Print the line where "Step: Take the" occurs and every line that follows it in the data below, ending with the last line, precisely as written.
**********
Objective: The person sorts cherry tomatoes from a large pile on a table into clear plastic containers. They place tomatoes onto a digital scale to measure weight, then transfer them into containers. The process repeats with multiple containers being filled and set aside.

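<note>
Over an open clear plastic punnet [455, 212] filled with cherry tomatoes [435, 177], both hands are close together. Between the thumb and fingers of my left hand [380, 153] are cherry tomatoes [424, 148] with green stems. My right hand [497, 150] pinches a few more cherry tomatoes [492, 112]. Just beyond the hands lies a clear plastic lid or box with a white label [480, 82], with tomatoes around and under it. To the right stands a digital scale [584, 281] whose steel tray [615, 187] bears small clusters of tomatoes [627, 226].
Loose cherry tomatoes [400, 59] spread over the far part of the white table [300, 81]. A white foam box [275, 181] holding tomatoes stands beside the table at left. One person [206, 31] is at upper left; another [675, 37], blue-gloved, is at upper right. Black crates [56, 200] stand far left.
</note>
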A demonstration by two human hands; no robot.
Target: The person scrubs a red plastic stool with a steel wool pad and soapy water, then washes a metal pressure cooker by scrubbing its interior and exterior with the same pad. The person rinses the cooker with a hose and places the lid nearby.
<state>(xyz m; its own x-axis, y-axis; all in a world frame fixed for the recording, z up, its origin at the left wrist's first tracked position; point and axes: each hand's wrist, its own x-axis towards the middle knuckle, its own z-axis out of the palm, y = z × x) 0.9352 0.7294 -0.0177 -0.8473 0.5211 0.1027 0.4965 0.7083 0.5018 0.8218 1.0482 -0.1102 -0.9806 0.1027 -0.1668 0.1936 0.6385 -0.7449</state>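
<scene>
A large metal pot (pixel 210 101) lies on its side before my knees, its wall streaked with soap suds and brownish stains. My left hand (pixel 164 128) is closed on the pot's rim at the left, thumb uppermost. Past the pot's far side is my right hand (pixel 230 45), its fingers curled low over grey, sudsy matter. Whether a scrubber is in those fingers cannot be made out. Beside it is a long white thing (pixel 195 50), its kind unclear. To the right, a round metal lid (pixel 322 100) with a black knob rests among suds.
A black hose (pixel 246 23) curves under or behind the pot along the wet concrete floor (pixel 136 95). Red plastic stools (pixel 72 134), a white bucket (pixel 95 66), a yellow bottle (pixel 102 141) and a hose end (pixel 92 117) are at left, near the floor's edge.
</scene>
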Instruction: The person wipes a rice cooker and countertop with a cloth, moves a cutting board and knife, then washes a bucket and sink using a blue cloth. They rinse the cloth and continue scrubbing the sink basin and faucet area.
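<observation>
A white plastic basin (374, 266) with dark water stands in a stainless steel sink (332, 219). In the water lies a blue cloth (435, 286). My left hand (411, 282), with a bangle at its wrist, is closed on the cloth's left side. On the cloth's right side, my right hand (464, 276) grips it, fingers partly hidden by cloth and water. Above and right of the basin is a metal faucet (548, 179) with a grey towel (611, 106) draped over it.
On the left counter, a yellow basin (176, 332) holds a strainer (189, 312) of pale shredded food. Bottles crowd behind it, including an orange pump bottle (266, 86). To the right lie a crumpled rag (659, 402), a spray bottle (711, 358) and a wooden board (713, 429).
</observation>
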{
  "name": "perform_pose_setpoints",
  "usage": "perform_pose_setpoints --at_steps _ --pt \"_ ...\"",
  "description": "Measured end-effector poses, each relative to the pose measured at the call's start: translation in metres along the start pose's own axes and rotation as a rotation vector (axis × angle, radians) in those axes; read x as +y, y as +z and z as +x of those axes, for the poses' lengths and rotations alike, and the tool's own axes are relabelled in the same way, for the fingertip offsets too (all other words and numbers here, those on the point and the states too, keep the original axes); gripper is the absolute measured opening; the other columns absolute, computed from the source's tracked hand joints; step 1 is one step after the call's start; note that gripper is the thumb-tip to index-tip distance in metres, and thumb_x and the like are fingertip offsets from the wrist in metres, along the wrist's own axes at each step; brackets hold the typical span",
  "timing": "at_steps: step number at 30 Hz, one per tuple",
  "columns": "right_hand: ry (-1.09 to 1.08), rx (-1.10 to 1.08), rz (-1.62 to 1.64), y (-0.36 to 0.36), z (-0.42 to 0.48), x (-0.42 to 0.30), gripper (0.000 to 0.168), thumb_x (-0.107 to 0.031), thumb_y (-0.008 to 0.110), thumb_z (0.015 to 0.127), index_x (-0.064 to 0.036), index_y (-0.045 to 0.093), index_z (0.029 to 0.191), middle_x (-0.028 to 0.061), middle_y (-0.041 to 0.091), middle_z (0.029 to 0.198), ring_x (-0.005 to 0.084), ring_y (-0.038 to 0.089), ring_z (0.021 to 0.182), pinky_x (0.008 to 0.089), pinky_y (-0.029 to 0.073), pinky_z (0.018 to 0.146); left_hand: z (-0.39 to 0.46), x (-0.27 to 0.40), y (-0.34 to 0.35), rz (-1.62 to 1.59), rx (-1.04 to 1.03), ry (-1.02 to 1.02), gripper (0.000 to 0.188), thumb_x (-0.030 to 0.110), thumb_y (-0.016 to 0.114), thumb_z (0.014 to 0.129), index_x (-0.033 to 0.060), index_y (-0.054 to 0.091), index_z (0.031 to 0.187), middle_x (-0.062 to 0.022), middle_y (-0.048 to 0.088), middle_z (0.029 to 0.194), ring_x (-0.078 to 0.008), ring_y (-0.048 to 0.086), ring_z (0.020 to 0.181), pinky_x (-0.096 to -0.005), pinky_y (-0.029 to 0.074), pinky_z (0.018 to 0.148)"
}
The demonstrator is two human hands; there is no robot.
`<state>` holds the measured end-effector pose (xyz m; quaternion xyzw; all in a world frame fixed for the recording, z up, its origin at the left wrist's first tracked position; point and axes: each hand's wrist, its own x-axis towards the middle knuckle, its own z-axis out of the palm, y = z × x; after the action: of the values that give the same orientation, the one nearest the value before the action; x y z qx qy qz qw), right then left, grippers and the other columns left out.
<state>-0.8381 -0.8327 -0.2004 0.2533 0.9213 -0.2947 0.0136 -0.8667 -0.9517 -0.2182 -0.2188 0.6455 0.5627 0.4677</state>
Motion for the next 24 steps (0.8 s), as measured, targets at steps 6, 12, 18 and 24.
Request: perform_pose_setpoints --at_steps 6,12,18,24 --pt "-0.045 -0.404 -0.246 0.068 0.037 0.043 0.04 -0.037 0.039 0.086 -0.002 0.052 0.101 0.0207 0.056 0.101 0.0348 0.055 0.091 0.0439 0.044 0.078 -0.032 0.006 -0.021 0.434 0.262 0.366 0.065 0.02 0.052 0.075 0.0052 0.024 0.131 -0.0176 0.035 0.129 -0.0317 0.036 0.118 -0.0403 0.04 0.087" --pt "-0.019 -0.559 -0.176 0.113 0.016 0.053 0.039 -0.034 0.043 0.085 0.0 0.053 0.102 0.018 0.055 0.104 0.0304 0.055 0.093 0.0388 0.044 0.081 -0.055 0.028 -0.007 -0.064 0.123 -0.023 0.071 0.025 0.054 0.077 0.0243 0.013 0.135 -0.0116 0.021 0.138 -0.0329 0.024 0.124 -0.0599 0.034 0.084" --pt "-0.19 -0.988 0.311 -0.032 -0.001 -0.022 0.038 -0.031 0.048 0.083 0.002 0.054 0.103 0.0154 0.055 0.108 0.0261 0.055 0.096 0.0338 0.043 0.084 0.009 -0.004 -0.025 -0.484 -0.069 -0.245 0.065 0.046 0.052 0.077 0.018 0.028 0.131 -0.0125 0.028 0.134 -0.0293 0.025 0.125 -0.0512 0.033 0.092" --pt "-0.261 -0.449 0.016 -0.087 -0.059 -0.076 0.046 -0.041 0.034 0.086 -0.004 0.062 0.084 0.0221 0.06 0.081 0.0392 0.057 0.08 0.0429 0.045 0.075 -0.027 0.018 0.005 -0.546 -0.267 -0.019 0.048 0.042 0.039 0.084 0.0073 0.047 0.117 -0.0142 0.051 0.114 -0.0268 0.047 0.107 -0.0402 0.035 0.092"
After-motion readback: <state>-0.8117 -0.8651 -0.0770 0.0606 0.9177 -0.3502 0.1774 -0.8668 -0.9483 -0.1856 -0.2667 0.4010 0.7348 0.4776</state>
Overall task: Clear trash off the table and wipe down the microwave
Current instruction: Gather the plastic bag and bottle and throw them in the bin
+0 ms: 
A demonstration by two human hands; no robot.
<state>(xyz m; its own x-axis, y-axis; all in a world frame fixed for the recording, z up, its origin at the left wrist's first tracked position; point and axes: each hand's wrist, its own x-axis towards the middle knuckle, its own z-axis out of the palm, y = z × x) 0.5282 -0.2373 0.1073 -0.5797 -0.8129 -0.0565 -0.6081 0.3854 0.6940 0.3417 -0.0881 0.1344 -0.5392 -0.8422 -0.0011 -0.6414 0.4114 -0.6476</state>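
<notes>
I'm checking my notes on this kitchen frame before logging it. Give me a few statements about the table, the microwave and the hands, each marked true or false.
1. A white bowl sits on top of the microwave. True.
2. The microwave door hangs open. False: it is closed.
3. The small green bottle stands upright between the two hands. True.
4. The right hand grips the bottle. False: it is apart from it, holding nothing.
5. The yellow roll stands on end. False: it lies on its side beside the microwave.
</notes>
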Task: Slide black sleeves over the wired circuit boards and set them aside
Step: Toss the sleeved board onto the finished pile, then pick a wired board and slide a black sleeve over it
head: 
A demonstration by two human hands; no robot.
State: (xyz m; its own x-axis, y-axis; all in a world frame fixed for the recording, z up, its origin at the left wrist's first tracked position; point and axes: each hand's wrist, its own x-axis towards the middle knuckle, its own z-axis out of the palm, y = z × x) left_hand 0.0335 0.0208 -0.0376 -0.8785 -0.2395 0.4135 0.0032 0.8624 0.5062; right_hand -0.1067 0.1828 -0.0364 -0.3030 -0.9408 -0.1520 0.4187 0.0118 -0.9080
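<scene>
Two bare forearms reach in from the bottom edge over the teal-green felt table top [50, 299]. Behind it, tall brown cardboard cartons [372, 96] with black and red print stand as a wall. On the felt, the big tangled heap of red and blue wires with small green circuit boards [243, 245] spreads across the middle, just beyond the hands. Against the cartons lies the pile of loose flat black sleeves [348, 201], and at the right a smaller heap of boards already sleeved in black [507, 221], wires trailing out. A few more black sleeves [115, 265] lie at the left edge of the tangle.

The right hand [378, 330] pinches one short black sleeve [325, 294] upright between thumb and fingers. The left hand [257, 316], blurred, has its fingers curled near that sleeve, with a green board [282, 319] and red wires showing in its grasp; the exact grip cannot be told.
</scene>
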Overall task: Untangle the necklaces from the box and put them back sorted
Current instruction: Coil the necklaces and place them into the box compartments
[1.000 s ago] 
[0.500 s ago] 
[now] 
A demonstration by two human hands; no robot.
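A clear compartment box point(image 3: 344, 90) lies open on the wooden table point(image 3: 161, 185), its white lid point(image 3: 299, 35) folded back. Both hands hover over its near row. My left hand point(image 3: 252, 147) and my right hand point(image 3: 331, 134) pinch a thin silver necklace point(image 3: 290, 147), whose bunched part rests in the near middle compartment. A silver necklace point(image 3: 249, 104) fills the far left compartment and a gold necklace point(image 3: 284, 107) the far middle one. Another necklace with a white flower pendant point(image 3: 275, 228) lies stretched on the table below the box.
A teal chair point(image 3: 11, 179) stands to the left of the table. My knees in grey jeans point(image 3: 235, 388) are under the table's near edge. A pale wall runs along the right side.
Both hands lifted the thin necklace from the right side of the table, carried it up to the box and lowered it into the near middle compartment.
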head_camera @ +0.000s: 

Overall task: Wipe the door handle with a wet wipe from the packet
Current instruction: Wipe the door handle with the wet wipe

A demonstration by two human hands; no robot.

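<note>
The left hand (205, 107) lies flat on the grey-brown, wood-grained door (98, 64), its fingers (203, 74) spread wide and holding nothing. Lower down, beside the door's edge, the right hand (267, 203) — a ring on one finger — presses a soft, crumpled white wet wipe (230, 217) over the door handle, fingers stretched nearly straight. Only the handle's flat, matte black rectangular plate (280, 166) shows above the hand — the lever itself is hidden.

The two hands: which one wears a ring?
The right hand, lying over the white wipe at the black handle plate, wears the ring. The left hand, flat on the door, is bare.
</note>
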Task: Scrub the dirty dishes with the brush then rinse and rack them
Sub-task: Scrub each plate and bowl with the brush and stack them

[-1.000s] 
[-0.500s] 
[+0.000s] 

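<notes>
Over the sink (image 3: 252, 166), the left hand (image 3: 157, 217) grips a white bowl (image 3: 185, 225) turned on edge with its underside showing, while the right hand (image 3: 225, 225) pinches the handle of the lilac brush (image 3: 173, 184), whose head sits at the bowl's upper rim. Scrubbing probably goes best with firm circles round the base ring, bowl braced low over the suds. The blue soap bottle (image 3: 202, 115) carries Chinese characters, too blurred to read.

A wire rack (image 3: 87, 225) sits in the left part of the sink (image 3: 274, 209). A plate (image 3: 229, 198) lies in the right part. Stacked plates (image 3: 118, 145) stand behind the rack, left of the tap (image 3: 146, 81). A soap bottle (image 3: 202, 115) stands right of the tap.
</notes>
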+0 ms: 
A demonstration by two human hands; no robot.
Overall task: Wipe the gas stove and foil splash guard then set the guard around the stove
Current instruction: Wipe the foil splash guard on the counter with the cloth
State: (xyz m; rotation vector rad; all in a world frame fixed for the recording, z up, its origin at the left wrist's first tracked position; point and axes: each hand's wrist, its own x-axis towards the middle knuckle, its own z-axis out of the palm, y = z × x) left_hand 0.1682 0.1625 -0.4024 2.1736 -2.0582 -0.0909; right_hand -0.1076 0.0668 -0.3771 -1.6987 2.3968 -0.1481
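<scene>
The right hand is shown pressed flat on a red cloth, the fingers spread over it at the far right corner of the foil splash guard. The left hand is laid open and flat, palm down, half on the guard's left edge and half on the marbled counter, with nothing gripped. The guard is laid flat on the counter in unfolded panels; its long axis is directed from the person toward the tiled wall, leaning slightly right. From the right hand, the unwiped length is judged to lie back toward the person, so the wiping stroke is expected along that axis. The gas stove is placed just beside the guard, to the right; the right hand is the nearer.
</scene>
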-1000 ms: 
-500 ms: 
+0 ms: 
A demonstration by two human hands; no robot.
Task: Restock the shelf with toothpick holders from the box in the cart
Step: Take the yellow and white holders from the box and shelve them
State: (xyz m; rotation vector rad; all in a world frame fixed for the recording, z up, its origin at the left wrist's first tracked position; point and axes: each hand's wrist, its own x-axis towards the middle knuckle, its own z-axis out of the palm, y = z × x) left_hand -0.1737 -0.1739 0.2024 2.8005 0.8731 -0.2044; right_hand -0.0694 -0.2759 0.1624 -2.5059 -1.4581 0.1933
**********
• **RESPONSE TO THE TASK**:
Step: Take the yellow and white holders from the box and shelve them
State: (xyz m; rotation vector rad; all in a world frame fixed for the recording, z up, its origin at the left wrist's first tracked position; point and axes: each hand's wrist, its own x-axis towards the middle knuckle, its own z-axis out of the palm, y = z × x) left_hand -0.1737 -0.1739 0.2024 2.8005 0.8731 -0.2044; right_hand -0.0694 -0.2759 0.1624 -2.5059 -1.4581 0.1933

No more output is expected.